Professional ratings
Review scores
| Source | Rating |
| Allmusic | Star Half star |

== Track listing ==
CD1
1. "Freedom" (Grandmaster Flash and the Furious Five) – 8:18
2. "The Birthday Party" (Grandmaster Flash and the Furious Five) – 8:21
3. "The Adventures of Grandmaster Flash on the Wheels of Steel" (Grandmaster Flash) – 7:13
4. "Showdown" (The Furious Five meets The Sugarhill Gang) – 5:55
5. "It's Nasty (Genius of Love)" (Grandmaster Flash and the Furious Five) – 7:53
6. "Flash to the Beat (Parts 1 & 2)" (Grandmaster Flash) – 10:49
7. "The Message" (Grandmaster Flash and the Furious Five featuring Melle Mel and Duke Bootee) – 7:13
8. "Scorpio" (Grandmaster Flash and the Furious Five) – 4:54
9. "Message II (Survival)" (Melle Mel and Duke Bootee) – 6:54
10. "New York New York" (Grandmaster Flash and the Furious Five) – 7:26

CD2
1. "White Lines (Don't Do It)" (Grandmaster Flash and Melle Mel) – 7:39
2. "Jesse" (Grandmaster Melle Mel) – 6:13
3. "Beat Street" (Grandmaster Melle Mel & the Furious Five with Mr.
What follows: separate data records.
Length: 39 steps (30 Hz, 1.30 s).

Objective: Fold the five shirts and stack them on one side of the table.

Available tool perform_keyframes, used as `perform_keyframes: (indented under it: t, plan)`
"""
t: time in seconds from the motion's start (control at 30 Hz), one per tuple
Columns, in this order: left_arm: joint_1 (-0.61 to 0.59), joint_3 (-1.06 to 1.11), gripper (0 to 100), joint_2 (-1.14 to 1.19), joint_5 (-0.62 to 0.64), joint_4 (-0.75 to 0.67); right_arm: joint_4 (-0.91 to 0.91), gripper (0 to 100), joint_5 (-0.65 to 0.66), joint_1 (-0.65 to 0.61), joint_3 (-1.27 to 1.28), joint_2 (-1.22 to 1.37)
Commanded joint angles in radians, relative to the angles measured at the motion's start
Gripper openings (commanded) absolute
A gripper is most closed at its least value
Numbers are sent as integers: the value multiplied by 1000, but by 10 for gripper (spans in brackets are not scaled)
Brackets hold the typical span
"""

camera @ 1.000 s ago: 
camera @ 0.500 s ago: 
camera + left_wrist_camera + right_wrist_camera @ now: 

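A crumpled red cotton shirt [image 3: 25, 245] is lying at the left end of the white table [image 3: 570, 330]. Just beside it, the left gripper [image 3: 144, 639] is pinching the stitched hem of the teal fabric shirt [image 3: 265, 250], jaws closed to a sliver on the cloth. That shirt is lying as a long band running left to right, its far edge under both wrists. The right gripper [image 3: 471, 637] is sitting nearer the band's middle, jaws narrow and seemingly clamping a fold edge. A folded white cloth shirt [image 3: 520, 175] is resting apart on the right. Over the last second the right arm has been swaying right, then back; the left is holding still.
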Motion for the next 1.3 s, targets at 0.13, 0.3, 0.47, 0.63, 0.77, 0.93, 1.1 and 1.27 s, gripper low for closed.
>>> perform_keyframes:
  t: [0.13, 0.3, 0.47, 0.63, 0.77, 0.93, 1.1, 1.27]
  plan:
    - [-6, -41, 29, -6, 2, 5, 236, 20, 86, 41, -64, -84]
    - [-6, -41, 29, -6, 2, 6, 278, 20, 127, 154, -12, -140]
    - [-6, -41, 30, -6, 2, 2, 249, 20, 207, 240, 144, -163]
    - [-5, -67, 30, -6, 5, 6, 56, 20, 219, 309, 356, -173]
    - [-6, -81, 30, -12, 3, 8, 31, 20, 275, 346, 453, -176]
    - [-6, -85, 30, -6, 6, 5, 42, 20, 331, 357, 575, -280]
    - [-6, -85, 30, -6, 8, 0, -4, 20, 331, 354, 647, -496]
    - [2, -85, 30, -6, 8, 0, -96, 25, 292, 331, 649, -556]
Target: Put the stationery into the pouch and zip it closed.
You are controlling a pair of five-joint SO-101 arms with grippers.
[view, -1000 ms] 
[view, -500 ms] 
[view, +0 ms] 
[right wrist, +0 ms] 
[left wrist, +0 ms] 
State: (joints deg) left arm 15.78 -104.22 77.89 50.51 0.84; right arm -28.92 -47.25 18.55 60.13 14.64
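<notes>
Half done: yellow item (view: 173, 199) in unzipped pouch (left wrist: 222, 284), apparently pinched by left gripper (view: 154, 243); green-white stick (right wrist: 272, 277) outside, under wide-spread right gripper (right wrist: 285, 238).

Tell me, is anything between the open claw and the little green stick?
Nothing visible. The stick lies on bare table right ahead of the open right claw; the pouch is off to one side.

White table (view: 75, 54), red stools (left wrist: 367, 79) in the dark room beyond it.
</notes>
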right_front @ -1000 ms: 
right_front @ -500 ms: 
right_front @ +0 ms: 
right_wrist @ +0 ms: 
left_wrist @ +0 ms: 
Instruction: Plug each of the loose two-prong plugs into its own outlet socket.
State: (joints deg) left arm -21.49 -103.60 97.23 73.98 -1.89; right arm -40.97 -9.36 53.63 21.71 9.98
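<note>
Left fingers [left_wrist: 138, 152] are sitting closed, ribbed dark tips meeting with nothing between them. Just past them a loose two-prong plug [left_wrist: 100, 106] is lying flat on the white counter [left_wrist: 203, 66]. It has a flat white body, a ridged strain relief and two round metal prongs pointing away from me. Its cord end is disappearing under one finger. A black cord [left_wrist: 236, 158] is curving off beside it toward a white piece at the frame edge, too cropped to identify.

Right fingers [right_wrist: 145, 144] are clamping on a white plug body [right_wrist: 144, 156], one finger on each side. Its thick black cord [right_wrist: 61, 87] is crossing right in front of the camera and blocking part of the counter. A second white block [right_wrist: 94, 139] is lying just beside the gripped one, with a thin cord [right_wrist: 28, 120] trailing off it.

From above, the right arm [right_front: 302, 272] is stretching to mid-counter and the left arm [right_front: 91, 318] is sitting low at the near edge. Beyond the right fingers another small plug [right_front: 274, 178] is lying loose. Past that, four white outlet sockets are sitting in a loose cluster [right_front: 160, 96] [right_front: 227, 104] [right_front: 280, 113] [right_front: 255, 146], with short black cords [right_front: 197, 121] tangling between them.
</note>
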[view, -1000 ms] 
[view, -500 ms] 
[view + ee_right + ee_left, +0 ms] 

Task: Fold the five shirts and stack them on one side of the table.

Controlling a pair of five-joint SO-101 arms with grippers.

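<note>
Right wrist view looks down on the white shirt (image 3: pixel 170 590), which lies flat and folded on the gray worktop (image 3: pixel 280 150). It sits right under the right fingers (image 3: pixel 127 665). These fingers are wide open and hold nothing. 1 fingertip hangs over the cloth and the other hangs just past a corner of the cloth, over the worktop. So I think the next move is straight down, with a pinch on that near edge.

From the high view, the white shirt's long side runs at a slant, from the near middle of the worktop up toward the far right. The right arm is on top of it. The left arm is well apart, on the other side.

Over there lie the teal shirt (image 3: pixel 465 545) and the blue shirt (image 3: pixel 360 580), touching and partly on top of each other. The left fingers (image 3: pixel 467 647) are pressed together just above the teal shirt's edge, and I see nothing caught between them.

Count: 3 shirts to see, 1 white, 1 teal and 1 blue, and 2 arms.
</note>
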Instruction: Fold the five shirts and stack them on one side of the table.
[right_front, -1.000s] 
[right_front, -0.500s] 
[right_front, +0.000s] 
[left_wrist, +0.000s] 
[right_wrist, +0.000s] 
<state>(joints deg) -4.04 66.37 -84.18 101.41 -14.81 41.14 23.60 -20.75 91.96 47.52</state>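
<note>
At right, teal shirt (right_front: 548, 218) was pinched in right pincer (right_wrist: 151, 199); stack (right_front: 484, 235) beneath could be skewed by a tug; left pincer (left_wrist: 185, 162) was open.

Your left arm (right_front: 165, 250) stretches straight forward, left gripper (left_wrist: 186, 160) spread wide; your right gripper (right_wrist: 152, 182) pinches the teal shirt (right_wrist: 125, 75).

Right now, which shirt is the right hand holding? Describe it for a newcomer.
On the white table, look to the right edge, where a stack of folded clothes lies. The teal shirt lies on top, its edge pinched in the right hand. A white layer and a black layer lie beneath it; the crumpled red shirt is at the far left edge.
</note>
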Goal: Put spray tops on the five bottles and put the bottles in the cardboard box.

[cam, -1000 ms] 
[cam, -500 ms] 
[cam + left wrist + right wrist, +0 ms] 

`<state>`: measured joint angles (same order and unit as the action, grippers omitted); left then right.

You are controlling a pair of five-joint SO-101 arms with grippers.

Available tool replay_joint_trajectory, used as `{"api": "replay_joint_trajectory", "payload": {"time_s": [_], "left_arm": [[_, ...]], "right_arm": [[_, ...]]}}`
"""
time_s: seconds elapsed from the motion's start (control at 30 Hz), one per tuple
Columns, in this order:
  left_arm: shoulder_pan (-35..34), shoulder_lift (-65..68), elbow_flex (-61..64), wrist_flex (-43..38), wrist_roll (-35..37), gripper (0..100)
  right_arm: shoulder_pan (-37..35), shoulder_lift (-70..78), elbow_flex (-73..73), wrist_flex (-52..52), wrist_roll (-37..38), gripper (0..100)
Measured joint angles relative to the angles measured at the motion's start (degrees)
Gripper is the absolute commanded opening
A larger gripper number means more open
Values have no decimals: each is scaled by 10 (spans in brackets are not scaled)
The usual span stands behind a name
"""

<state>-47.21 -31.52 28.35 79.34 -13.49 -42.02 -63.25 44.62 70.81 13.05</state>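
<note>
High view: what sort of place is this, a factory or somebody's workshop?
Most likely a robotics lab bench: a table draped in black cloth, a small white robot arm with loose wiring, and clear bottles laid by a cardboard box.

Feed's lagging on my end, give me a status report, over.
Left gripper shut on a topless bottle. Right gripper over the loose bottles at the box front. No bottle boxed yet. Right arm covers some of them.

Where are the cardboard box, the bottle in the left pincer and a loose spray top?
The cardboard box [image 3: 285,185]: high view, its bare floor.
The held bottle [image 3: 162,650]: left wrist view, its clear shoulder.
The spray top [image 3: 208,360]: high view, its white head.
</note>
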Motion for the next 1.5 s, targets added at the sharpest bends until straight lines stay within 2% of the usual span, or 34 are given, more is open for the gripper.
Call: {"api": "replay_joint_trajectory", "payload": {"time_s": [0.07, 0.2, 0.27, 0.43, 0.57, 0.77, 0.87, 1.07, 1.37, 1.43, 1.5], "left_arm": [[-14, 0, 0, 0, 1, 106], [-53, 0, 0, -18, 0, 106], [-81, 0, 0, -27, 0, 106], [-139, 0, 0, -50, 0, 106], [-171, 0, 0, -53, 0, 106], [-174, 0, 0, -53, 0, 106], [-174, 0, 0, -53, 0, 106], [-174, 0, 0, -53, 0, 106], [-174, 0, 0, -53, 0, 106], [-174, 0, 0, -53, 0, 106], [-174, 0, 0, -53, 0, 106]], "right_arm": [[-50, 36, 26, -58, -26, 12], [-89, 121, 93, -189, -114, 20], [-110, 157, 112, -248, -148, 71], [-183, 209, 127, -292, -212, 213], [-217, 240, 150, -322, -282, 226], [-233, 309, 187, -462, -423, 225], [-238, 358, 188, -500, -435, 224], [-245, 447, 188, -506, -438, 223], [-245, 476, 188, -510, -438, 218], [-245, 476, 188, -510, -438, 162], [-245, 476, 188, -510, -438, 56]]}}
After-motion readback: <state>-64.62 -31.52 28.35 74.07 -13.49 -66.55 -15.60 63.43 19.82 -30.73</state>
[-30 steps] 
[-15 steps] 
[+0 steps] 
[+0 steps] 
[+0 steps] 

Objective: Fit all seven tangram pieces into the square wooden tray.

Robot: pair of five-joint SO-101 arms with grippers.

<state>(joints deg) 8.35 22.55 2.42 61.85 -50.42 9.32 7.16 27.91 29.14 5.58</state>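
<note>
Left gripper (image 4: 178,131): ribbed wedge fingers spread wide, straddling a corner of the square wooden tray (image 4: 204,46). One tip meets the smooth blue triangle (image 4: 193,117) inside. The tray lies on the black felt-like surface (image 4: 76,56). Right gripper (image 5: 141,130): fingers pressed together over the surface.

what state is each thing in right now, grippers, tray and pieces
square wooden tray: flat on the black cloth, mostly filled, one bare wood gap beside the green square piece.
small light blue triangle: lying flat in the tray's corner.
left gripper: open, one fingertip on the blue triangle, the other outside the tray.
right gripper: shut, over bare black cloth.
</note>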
Ness & Cowboy) – 7:07
4. "We Don't Work for Free" (Grandmaster Melle Mel and the Furious Five) – 5:03
5. "Step Off" (Furious Five featuring Melle Mel & Scorpio) – 7:22
6. "Pump Me Up" (Grandmaster Melle Mel and the Furious Five) – 4:40
7. "Mega-Melle Mix" (Grandmaster Melle Mel) – 5:00
8. "King of the Streets" (Grandmaster Melle Mel) – 5:11
9. "Vice" (Grandmaster Melle Mel) – 5:05
10. "Street Walker" (Mass Production with special guest Grandmaster Melle Mel) – 6:14
11. "Super Rappin' No 1" (Grandmaster Flash and the Furious Five) – 12.03

CD3
1. "Trinidad Spot" (Grandmaster Melle Mel) – 0:39
2. "She's Fresh" (Grandmaster Flash and the Furious Five) – 4:56
3. "It's A Shame (Mt. Airy Groove)" (Grandmaster Flash and the Furious Five) – 4:58
4. "Internationally Known" (Grandmaster Melle Mel and the Furious Five) – 6:50
5. "Hustlers Convention" (Grandmaster Melle Mel and the Furious Five) – 6:15
6. "The Truth" (Grandmaster Melle Mel and the Furious Five) – 4:18
7. "World War III" (Grandmaster Melle Mel and the Furious Five) – 8:48
8. "The New Adventures of Grandmaster" (Grandmaster Melle Mel and the Furious Five) – 5:40
9. "Freestyle" (Grandmaster Melle Mel and the Furious Five) – 4:46
10. "Black Man" (Grandmaster Melle Mel and the Furious Five) – 4:00
11. "Drug Wars" (Grandmaster Melle Mel and the Furious Five) – 4:46
12. "Kick the Knowledge" (Grandmaster Melle Mel and the Furious Five) – 4:18 *
13. "D.C. Cab" (Grandmaster Melle Mel and the Furious Five) – 4:22 *

== Notes ==
- "The Adventures of Grandmaster Flash on the Wheels of Steel" is incorrectly credited. It should be credited to 'Grandmaster Flash and the Furious Five'.
- "White Lines (Don't Do It)" has also been credited to 'Grandmaster Flash and the Furious Five' and as 'Grandmaster and Melle Mel'.
- "Beat Street" was also released in an edited version as Beat Street Breakdown.
- "Step Off" is incorrectly credited. It should be credited to 'Grandmaster Melle Mel and the Furious Five'.
- "Mega-Melle Mix" has also been released as Step Off Megamix.
- "Trinidad Spot" is a radio advert for then upcoming shows in Trinidad on July 8 and 9.
- "Internationally Known" is incorrectly credited. It should be credited to Grandmaster Melle Mel and the Furious Five. It originally appeared on Greatest Messages.
- "Hustlers Convention" has the word 'shit' bleeped out.
- "The Truth" is the slightly edited version. It is also incorrectly credited. It should be credited to 'Grandmaster Melle Mel and the Furious Five'.
- "D.C. Cab" was re-written and released as "Jesse".